Community Food Centres Canada builds health, belonging, and social justice in low-income communities across Canada through the power of food. They work with “Good Food Organizations” like Eden Food for Change located in Mississauga, FoodShare in Toronto, Burnaby Food First in British Colombia, Midwest Food Resources in Saskatchewan, and others, to connect like-minded organizations across Canada and beyond in a collective commitment to achieving a healthy and fair food system. They invest in communities to support food education programs for children and youth, and FoodFit, a healthy eating and exercise program.
The goal of Community Food Centres Canada is to use food as a pathway to physical health and social well-being. Together, they grow fruit and vegetable gardens at their centres, cook and share with the community, teach, and advocate for healthy food for all. They also work towards building a Canada where everyone has the means and knowledge necessary to access good, healthy food in a dignified way, and the opportunity to voice their opinions on the food issues that affect them.

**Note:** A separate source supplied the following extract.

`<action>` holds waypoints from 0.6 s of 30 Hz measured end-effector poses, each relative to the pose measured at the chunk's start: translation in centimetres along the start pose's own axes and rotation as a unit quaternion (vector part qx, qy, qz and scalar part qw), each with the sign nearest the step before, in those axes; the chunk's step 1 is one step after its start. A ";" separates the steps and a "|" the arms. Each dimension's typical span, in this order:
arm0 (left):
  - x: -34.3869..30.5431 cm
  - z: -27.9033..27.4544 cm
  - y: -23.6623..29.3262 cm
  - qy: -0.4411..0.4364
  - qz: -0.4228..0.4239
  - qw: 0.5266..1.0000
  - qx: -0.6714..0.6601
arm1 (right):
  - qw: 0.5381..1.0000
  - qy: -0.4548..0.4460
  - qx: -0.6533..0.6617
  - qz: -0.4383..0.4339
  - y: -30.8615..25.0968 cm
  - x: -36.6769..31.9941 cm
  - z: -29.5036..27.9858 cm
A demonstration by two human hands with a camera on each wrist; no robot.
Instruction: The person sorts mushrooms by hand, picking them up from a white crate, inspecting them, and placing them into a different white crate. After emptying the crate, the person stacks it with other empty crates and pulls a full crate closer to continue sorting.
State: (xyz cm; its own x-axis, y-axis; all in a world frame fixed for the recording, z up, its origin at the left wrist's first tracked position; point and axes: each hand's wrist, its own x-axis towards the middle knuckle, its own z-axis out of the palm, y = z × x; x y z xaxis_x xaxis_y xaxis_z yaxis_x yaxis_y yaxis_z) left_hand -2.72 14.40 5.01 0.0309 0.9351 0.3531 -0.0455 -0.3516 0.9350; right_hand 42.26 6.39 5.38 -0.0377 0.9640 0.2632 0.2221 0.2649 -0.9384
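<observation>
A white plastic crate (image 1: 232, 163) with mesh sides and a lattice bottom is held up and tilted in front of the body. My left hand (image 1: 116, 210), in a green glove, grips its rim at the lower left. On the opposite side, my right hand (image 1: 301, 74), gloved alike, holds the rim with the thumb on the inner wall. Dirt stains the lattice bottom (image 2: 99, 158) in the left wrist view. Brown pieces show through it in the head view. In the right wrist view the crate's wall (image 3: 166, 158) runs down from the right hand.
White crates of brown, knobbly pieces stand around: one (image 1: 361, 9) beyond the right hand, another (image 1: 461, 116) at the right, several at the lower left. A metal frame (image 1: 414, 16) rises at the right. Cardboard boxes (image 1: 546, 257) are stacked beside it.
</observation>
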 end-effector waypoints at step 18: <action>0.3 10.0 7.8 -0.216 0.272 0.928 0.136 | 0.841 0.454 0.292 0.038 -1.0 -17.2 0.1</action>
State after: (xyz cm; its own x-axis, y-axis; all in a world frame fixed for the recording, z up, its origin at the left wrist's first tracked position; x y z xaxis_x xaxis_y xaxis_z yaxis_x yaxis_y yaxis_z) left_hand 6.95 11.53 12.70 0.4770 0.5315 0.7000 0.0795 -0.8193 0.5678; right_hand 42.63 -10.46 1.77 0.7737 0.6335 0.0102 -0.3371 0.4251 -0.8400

For two years now, I’ve had had the opportunity to attend Community Food Centres Canada’s Annual Food Summit as a guest at their opening sessions, and as a volunteer. This Food Summit takes place each spring and brings together outspoken food security advocates and staff from Community Food Centres and Good Food Organizations, with good food, health, and social justice as its focus. Here, you get a unique opportunity to learn and share ideas with individuals across Canada who are working in the community food security and health sectors. Moderated by Nick Saul, President and CEO of Community Food Centers Canada, this year’s #powerupfoodsummit opening session aimed to paint an inspiring picture of a fair food nation as community leaders articulated a path to get us there.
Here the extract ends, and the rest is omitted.